*What you will do*
Could you return the full listing, every line exactly as given?

*Available data*
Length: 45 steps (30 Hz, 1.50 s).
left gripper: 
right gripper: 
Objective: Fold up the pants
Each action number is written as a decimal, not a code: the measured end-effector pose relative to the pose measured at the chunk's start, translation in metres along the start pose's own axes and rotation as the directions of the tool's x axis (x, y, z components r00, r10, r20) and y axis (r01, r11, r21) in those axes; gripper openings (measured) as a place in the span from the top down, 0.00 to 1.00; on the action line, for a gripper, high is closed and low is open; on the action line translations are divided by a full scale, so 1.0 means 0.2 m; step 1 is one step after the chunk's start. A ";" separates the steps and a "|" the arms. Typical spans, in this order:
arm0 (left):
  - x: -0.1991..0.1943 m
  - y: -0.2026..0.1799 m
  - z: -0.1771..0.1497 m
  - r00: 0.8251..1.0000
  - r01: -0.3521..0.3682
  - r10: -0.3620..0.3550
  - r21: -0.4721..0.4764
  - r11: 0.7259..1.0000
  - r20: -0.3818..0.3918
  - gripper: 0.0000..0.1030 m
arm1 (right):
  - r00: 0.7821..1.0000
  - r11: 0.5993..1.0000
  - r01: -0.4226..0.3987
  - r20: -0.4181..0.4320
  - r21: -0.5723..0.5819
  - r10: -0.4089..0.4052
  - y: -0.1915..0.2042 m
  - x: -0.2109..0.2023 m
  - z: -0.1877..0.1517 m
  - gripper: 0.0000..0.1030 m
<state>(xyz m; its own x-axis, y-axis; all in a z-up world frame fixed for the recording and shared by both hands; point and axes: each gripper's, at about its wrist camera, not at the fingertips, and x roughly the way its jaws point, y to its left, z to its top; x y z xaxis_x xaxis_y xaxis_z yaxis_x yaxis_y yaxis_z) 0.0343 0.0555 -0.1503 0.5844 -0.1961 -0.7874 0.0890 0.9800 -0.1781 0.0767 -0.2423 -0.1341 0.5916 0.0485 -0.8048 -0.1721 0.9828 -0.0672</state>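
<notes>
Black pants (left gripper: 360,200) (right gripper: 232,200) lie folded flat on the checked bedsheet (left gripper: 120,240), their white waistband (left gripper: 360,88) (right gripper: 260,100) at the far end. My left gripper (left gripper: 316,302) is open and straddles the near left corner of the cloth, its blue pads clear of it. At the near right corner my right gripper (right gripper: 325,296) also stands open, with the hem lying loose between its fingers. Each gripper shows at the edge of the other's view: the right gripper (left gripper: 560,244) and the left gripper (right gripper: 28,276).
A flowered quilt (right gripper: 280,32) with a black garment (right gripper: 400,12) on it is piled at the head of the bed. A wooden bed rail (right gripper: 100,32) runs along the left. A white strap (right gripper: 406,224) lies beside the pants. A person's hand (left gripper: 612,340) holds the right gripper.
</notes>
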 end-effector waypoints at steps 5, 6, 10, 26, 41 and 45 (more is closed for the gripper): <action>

*Problem solution*
Length: 45 steps (30 Hz, 1.50 s).
left gripper: 
right gripper: 
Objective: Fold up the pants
Each action number is written as a decimal, not a code: the measured end-effector pose relative to the pose measured at the chunk's start, translation in metres along the start pose's own axes and rotation as the directions of the tool's x axis (x, y, z components r00, r10, r20) and y axis (r01, r11, r21) in those axes; gripper openings (measured) as a place in the span from the top down, 0.00 to 1.00; on the action line, for a gripper, high is closed and low is open; on the action line translations are divided by a full scale, so 1.0 means 0.2 m; step 1 is one step after the chunk's start. A ";" separates the steps and a "|" the arms. Typical spans, in this order:
arm0 (left):
  - x: -0.1991..0.1943 m
  - y: -0.2026..0.1799 m
  - z: -0.1771..0.1497 m
  - r00: 0.8251..1.0000
  - r01: -0.3521..0.3682
  - r10: -0.3620..0.3550
  - r21: -0.4721..0.4764
  - r11: 0.7259..1.0000
  - r20: -0.3818..0.3918
  - gripper: 0.0000..0.1030 m
arm1 (right):
  - r00: 0.7821..1.0000
  - r11: 0.5993..1.0000
  - r01: -0.4226..0.3987
  - r20: -0.4181..0.4320
  - r21: -0.5723..0.5819
  - r10: -0.4089..0.4052
  - y: -0.1915..0.2042 m
  - x: -0.2109..0.2023 m
  - z: -0.1877..0.1517 m
  - gripper: 0.0000..0.1030 m
<state>(xyz m; its own x-axis, y-axis; all in a z-up world frame fixed for the recording and shared by both hands; point and axes: each gripper's, at about its wrist camera, not at the fingertips, and x roughly the way its jaws point, y to its left, z to its top; x y z xaxis_x xaxis_y xaxis_z yaxis_x yaxis_y yaxis_z) 0.0343 0.0555 -0.1503 0.5844 -0.1961 -0.7874 0.0890 0.9800 -0.1781 0.0767 -0.2423 -0.1341 0.5916 0.0485 -0.8048 -0.1721 0.9828 -0.0672</state>
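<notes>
Black pants (left gripper: 360,200) (right gripper: 232,200) lie folded flat on the checked bedsheet (left gripper: 120,240), their white waistband (left gripper: 360,88) (right gripper: 260,100) at the far end. My left gripper (left gripper: 316,302) is open and straddles the near left corner of the cloth, its blue pads clear of it. At the near right corner my right gripper (right gripper: 325,296) also stands open, with the hem lying loose between its fingers. Each gripper shows at the edge of the other's view: the right gripper (left gripper: 560,244) and the left gripper (right gripper: 28,276).
A flowered quilt (right gripper: 280,32) with a black garment (right gripper: 400,12) on it is piled at the head of the bed. A wooden bed rail (right gripper: 100,32) runs along the left. A white strap (right gripper: 406,224) lies beside the pants. A person's hand (left gripper: 612,340) holds the right gripper.
</notes>
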 end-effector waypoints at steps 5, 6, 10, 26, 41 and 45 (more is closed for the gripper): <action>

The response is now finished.